A PF aponta, em relatório obtido pelo UOL, que esse caminho (das associações à Global e depois, à Máxima) era usado para lavar dinheiro dos descontos ilegais. “Difícil entender uma prestação de serviços funerários para a Global pela empresa Máxima Saúde bem como o elevado montante de recursos que justifique tal transferência”, diz a PF no relatório.
A tesoureira da Aapen recebeu R$ 700 mil em transações suspeitas, segundo o Coaf. Já que Maria Luzimar teria se beneficiado do esquema, a PF aponta que ela “não é propriamente uma laranja”, ou seja, que não era apenas uma intermediária.
No início de 2024, a Caap tinha 265,4 mil associados com descontos na conta do INSS. Já a Aapen tinha 382,4 mil, sendo que todos deram as autorizações, supostamente, durante o ano de 2023 —em 2022, não havia nenhum desconto autorizado.
A Aapen faturou R$ 81,9 milhões com descontos de associados desde 2019, e a Caap, R$ 48 milhões. Ambas foram presididas por Cecília Rodrigues Mota, suspeita de ter desviado o dinheiro dessas instituições para enriquecimento ilícito e pagamento de propina.

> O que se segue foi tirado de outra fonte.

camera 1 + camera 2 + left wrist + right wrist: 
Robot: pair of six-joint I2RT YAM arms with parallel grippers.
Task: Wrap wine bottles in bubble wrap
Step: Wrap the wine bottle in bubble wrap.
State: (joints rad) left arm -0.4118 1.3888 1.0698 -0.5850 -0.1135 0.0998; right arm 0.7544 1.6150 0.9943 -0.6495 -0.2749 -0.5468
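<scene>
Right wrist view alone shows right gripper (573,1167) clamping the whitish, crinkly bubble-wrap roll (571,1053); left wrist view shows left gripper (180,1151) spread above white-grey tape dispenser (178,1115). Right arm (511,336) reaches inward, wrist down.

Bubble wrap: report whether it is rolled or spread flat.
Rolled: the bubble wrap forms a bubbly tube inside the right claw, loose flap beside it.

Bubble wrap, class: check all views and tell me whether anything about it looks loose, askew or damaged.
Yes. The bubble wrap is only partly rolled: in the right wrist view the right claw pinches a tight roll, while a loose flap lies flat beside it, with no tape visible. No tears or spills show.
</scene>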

Uma auditoria da CGU (Controladoria-Geral da União) ouviu, de forma amostral, 210 supostos associados da Aapen, e todos disseram que o desconto não tinha sido autorizado. Na Caap, uma pessoa de 215 disse que autorizou o pagamento.
A funerária Global teve o CNPJ encerrado na Receita Federal em 1º de abril deste ano, mês em que foi alvo de operação da PF (no dia 23). A reportagem tentou contato no telefone da empresa cadastrado na Receita, mas ninguém atendeu.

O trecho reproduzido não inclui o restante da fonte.